1. A knowledge acquiring apparatus for a knowledge base system for acquiring knowledge stored in a knowledge base of a knowledge base system from a plurality of data groups having data corresponding to a plurality of attributes, Data classification means for performing a cluster analysis on the partial data groups of the plurality of data groups having the specific attribute, and classifying the plurality of data groups into clusters; for each cluster classified by the data classification means,
Condition part knowledge acquiring means for acquiring a logical expression of a cluster attribute condition obtained by a predetermined induction learning method as knowledge of a condition part of a rule, and for each cluster classified by the data classification means,
Executing unit knowledge obtaining means for obtaining an optimal numerical relational expression as knowledge of an executing unit of a rule by a predetermined data analysis method based on a plurality of partial data groups in the cluster including other attributes; A knowledge acquisition device for a knowledge base system, comprising: rule generation means for generating the rule of the knowledge base from the knowledge for each cluster obtained from the acquisition means and the execution part knowledge acquisition means.
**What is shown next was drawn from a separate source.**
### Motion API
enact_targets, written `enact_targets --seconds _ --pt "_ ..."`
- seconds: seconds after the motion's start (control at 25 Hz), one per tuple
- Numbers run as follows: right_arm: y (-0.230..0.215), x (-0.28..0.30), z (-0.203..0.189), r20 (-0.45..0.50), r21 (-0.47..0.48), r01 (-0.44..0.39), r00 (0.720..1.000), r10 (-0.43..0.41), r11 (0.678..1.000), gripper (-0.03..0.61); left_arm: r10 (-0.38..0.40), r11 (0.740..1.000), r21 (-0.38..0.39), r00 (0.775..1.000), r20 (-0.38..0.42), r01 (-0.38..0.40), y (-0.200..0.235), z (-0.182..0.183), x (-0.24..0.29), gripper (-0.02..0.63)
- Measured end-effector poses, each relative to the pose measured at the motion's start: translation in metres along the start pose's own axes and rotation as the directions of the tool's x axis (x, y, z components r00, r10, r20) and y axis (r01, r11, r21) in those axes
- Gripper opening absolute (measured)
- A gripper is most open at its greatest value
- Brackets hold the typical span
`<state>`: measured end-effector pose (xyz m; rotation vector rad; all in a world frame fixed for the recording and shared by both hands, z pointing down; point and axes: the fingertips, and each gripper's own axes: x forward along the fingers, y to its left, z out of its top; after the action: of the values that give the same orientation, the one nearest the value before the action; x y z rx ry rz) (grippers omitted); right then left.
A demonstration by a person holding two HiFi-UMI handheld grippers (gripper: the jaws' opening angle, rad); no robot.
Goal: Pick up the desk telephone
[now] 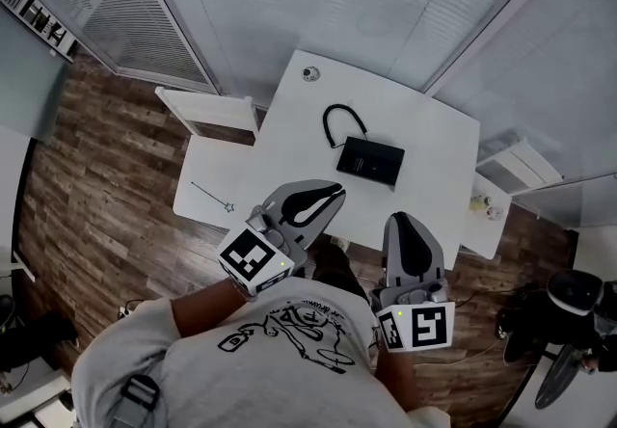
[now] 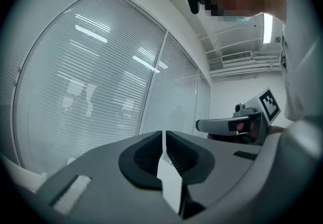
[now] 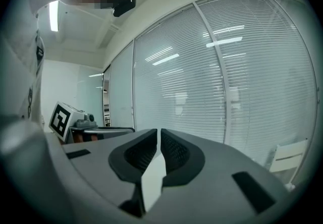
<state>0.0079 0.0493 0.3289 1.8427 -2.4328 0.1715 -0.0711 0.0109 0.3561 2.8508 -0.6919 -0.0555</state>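
My left gripper has its jaws pressed together with nothing between them. The right gripper is the same, closed and empty. I hold both about level, close to my chest, over the near edge of the desk. They point at the blinds, not down at anything.

The phone lies flat on the desk beyond both grippers, well apart from either and nearer the right one's line. Its cord curls away from its far left corner.

As I read it, the task has barely begun, and nothing has been touched. I have yet to reach in, open a gripper, close it on the phone and lift.

The count is two grippers, one phone and one cord. One small round thing sits at the desk's far corner. One thin star-tipped stick lies on the white surface to the left. A few small things sit on the side table at the right, too small for me to count.
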Motion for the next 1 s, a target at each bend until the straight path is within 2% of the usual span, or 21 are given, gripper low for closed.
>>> enact_targets --seconds 0.2,0.6,1.0 --pt "-0.017 0.0 -0.001 -0.003 0.008 -0.002 1.0 0.002 1.0 0.021 0.007 1.0 -0.003 1.0 -0.007 -0.007 -0.002 -0.002 0.015 0.021" --pt "-0.08 0.01 0.0 -0.002 0.01 -0.018 1.0 0.018 1.0 0.021 0.013 1.0 0.01 1.0 -0.01 -0.013 -0.006 -0.001 0.077 0.021" --pt "-0.141 0.028 0.003 0.005 0.003 -0.076 0.997 0.076 0.997 0.021 0.07 0.997 0.011 0.998 -0.001 -0.07 -0.005 0.001 0.136 0.021"
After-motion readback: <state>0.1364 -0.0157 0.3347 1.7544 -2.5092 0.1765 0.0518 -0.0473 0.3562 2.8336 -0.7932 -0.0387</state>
2. A cluster analysis of a partial data group of the plurality of data groups having a specific attribute among the plurality of attributes based on a plurality of data groups having data corresponding to the plurality of attributes. Data classification means for classifying the plurality of data groups into clusters, and for each cluster classified by the data classification means,
Condition part knowledge acquiring means for acquiring a logical expression of a cluster attribute condition obtained by a predetermined induction learning method as knowledge of a condition part of a rule, and for each cluster classified by the data classification means,
Executing unit knowledge obtaining means for obtaining an optimal numerical relational expression as knowledge of an executing unit of a rule by a predetermined data analysis method based on a plurality of partial data groups in the cluster including other attributes; And a rule generating means for generating the rule of the knowledge base from the knowledge for each cluster obtained from the obtaining means and the execution part knowledge obtaining means, wherein the knowledge base is obtained from the knowledge obtained by the condition part knowledge obtaining means. A knowledge correcting device of a knowledge base system for storing knowledge that reserves use as knowledge in the knowledge base as sub-knowledge and performing knowledge correction of the knowledge base for a new data group, wherein the new data group and the knowledge base Knowledge determining means for comparing the knowledge of the condition part of the rule stored in A sub-knowledge determining unit that compares the new data group with the sub-knowledge stored in the knowledge base to determine whether there is a satisfied one; A sub-knowledge adding unit for canceling the reservation of the sub-knowledge and adding it to the knowledge of the condition part of the rule when the sub-knowledge determining unit determines that there is something to be satisfied; the knowledge determining unit or the sub-knowledge determining unit If it is determined that there is something that satisfies the rule, processing is performed based on the knowledge of the rule execution unit corresponding to the knowledge of the condition part of the rule, and a determination is made as to whether the processing output is within a predetermined allowable range. When the range is determined to be within the allowable range by the range determining means, the knowledge of the condition part of the rule and the knowledge of the corrected execution part of the rule are corrected. Partial knowledge correcting means to be stored in the knowledge base as described above, and if the sub-knowledge determining means determines that there is no satisfaction, or if the allowable range determining means determines that it is not within the allowable range, A knowledge correction device for a knowledge base system, comprising: an overall knowledge correction unit for instructing to acquire knowledge from the plurality of data groups including the new data group.